Re: [Cluster-devel] [PATCH 09/11] gfs2: Read bitmap buffers on demand

2019-01-14 Thread Andreas Gruenbacher
On Mon, 14 Jan 2019 at 19:41, Andreas Gruenbacher  wrote:
>
> Bob,
>
> On Mon, 14 Jan 2019 at 18:12, Bob Peterson  wrote:
> > - Original Message -
> > > Before this patch, when locking a resource group, gfs2 would read in the
> > > resource group header and all the bitmap buffers of the resource group.
> > > Those buffers would then be locked into memory until the resource group
> > > is unlocked, which will happen when the filesystem is unmounted or when
> > > transferring the resource group lock to another node, but not due to
> > > memory pressure.  Larger resource groups lock more buffers into memory,
> > > and cause more unnecessary I/O when resource group locks are transferred
> > > between nodes.
> > >
> > > With this patch, when locking a resource group, only the resource group
> > > header is read in.  The other bitmap buffers (the resource group header
> > > contains part of the bitmap) are only read in on demand.
> > >
> > > It would probably make sense to also only read in the resource group
> > > header on demand, when the resource group is modified, but since the
> > > header contains the number of free blocks in the resource group, there
> > > is a higher incentive to keep the header locked in memory after that.
> > >
> > > Signed-off-by: Andreas Gruenbacher 
> > > ---
> >
> > Hi,
> >
> > This patch looks good. However, I'm concerned about its performance,
> > at least until we get some bitmap read-ahead in place.
> > (see "/* FIXME: Might want to do read-ahead here. */")
> >
> > In particular, I'm concerned that it does the exact opposite of this
> > performance enhancement:
> >
> > https://git.kernel.org/pub/scm/linux/kernel/git/gfs2/linux-gfs2.git/commit/fs/gfs2?id=39b0f1e9290880a6c905f639e7db6b646e302a4f
> >
> > So we need to test that 2GB rgrps (33 bitmap blocks) that are fragmented
> > don't have a disproportionate slowdown compared to, say, 128MB rgrps
> > because we end up spending so much time fetching pages out of page cache,
> > only to find them inadequate and doing brelse() again. And by fragmented,
> > I mean all 33 bitmap blocks have a small number of free blocks, thus
> > disqualifying them from having "full" status but still having a large
> > enough number of free blocks that we might consider searching them.
> > Some of the patches we did after that one may have mitigated the problem
> > to some extent, but we need to be sure we're not regressing performance.
>
> Yes, there are a few ways this patch can still be tuned depending on
> the performance impact. This should speed up "normal" workloads by
> requiring fewer reads from disk when acquiring a resource group glock,
> and less memory is pinned for filesystem metadata, but we do end up
> with more page cache lookups during allocations, and depending on
> read-ahead, possibly more smaller reads at inconvenient times.
>
> rd_last_alloc should help limit the performance impact when bitmaps
> become mostly full. (Forms of rd_last_alloc have been in gfs2 since
> the mainline merge.)

Hmm, rd_extfail_pt actually, not rd_last_alloc, and that predates the
optimization in commit 39b0f1e929 by less than two years.

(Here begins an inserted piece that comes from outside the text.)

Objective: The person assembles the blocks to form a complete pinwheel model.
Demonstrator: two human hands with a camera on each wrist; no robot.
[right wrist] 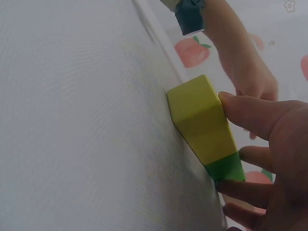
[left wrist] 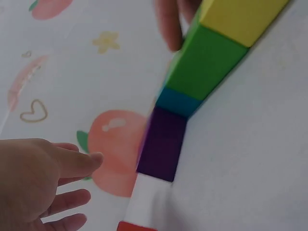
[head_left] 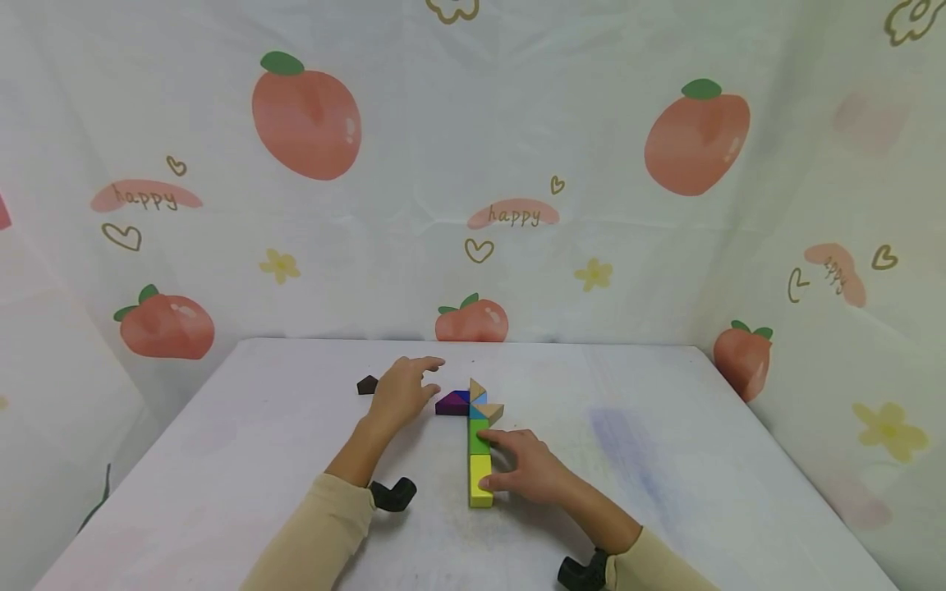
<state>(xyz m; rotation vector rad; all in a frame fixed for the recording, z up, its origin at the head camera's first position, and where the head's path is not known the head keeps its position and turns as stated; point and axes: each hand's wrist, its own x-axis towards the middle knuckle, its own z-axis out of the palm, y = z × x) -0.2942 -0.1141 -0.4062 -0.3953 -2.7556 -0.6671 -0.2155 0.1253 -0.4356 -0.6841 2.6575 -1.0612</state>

> One way to further reduce the number of page cache lookups would be to
> cache the buffer head of the last allocation, but it's unclear if this
> is even an issue, so let's do some performance testing first.

Andreas



Re: [Cluster-devel] [PATCH 09/11] gfs2: Read bitmap buffers on demand

2019-01-14 Thread Andreas Gruenbacher
Bob,

On Mon, 14 Jan 2019 at 18:12, Bob Peterson  wrote:
> - Original Message -
> > Before this patch, when locking a resource group, gfs2 would read in the
> > resource group header and all the bitmap buffers of the resource group.
> > Those buffers would then be locked into memory until the resource group
> > is unlocked, which will happen when the filesystem is unmounted or when
> > transferring the resource group lock to another node, but not due to
> > memory pressure.  Larger resource groups lock more buffers into memory,
> > and cause more unnecessary I/O when resource group locks are transferred
> > between nodes.
> >
> > With this patch, when locking a resource group, only the resource group
> > header is read in.  The other bitmap buffers (the resource group header
> > contains part of the bitmap) are only read in on demand.
> >
> > It would probably make sense to also only read in the resource group
> > header on demand, when the resource group is modified, but since the
> > header contains the number of free blocks in the resource group, there
> > is a higher incentive to keep the header locked in memory after that.
> >
> > Signed-off-by: Andreas Gruenbacher 
> > ---
>
> Hi,
>
> This patch looks good. However, I'm concerned about its performance,
> at least until we get some bitmap read-ahead in place.
> (see "/* FIXME: Might want to do read-ahead here. */")
>
> In particular, I'm concerned that it does the exact opposite of this
> performance enhancement:
>
> https://git.kernel.org/pub/scm/linux/kernel/git/gfs2/linux-gfs2.git/commit/fs/gfs2?id=39b0f1e9290880a6c905f639e7db6b646e302a4f
>
> So we need to test that 2GB rgrps (33 bitmap blocks) that are fragmented
> don't have a disproportionate slowdown compared to, say, 128MB rgrps
> because we end up spending so much time fetching pages out of page cache,
> only to find them inadequate and doing brelse() again. And by fragmented,
> I mean all 33 bitmap blocks have a small number of free blocks, thus
> disqualifying them from having "full" status but still having a large
> enough number of free blocks that we might consider searching them.
> Some of the patches we did after that one may have mitigated the problem
> to some extent, but we need to be sure we're not regressing performance.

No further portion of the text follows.